Vincent van Gogh, Campo de trigo con vuelo de cuervos.

Cerca de Auvers, donde vive con el doctor Gachet descubre las grandes extensiones onduladas de la llanura que durante la siega atrae a las bandadas de cuervos. Es muy desgraciad; está muy enfermo  y asustado, pero vuelve a trabajar y pinta Campo de trigo con vuelo de cuervos. Un inmenso campo de trigo, desierto bajo un sol que quema, atravesado por esas grandes aves negras expresa profundamente su estado de ánimo.

 

deGranero clases pintura Madrid. Campo de trigo con vuelo de Cuervos.
«Campo de trigo con vuelo de cuervos». Auvers-sur-Oise, anterior al 9 de julio de 1890. Tela, 50 x 100,5 cm. Amsterdam, Rijksmuseum Vincent van Gogh.

 

El minucioso artista que describía los montones de heno y las cabañas, las herramientas y los árboles con la misma atención, desde el primer plano hasta el horizonte, simplifica ahora su dibujo al máximo, lo reduce a lo esencial y se expresa únicamente con los colores y el ritmo furioso de cuchillazos sobre tela. En Campo de trigo con vuelo de cuervos no hay paz; el campo, sin ninguna presencia humana, está recorrido por grandes movimientos, como unas corrientes o torbellinos que pasarán de la tierra al cielo.

Cuando el trabajo está terminado, el esfuerzo sólo le deja cansancio y una terrible sensación de vacío. El 27 de julio se dirigirá a estos campos, sin caballete pero con una pistola para «tirar a los cuervos»… Murió dos días más tarde.

Su hermano Theo le dice a su mujer el día antes de la muerte de Vincent: «Pobre muchacho, no ha disfrutado de mucha felicidad y no le queda ninguna esperanza; la soledad le pesa tanto… Me ha dicho que tú nunca has sospechado toda la tristeza de su vida. ¡Ah! ¡Si pudiéramos darle ánimos! Pero no te inquietes demasiado, porque él ha estado ya en situación desesperada y su fuerte constitución le ha ayudado a recuperarse».

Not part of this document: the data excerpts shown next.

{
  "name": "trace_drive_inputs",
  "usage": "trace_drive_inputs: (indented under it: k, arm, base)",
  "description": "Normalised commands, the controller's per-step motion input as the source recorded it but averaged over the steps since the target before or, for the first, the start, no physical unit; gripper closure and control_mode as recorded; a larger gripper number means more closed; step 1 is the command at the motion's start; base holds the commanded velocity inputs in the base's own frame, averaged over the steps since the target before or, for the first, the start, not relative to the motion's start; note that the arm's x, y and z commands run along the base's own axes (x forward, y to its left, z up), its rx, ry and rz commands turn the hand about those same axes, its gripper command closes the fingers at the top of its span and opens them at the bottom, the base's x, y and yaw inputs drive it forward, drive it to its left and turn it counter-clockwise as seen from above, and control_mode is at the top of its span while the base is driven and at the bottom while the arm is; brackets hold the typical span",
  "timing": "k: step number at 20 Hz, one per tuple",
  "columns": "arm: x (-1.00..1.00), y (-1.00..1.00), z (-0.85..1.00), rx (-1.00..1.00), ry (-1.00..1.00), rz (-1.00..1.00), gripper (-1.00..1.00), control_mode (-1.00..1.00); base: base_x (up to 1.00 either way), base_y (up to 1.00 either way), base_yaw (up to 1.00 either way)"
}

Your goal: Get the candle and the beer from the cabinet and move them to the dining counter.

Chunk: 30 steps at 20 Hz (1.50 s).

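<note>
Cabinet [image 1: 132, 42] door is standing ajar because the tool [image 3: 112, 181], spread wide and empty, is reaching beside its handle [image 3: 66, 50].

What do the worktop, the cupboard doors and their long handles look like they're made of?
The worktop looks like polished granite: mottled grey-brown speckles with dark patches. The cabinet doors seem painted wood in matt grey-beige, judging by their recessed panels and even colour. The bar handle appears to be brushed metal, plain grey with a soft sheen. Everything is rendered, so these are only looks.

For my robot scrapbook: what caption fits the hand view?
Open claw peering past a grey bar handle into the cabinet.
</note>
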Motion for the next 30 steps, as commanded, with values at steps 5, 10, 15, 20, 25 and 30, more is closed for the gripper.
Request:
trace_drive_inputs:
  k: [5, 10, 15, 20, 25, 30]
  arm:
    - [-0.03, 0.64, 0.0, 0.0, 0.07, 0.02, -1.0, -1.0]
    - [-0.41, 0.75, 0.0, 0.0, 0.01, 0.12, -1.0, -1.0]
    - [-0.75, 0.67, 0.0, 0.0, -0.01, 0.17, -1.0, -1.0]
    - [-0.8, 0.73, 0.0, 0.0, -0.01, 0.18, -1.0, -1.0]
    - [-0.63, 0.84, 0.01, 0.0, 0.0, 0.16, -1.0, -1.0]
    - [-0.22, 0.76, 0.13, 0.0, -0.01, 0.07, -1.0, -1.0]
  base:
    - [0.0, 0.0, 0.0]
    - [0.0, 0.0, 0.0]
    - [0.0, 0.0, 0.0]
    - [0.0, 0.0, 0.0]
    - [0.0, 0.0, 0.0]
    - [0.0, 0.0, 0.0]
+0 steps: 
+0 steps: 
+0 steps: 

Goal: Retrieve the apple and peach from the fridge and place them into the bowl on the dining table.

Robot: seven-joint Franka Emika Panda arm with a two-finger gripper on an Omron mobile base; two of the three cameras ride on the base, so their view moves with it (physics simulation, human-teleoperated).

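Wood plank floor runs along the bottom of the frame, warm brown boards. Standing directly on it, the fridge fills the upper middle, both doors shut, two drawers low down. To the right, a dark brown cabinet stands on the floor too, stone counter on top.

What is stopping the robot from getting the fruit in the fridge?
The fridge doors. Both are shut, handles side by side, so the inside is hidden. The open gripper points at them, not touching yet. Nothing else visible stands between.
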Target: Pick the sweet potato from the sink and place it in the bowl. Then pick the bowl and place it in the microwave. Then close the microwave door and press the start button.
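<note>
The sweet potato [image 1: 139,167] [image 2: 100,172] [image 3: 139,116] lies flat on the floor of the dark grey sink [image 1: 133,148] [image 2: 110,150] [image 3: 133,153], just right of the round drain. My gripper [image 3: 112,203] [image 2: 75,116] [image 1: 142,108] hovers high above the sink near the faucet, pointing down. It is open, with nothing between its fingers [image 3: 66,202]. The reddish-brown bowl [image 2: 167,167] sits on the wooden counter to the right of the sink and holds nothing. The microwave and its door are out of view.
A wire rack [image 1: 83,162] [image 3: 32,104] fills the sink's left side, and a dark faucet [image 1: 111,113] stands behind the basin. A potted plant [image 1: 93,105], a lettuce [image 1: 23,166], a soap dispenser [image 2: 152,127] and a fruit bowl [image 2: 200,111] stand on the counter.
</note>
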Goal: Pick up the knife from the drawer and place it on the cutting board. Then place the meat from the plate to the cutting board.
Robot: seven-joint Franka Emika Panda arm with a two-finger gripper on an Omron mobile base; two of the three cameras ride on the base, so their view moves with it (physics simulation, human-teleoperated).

El día de su muerte Vincent llevaba consigo su última carta para Theo: «Bueno, mi trabajo, arriesgo en él mi vida, y mi razón se ha hundido en él hasta la mitad -bueno-; pero tu no te encuentras entre los comerciantes de hombres, que yo sepa, y puedes tomar partido, me parece, actuando realmente con humanidad; pero ¿qué quieres?»

En Campo de trigo con vuelo de cuervos, que al parecer es su «testamento» pictórico, Van Gogh no utiliza pincel, sino que usa un cuchillo para extender el color. A grandes golpes de cuchillo, como si estuviera animado por una furia destructora, Van Gogh pinta un cielo borrascoso surcando de nubes violáceas, un campo de trigo agitado por el viento entre las espigas amarillo anaranjado, un camino que parece una cicatriz en tonos rojizos… Y sobre el conjunto, los trazos negros y dramáticos de las alas de los cuervos.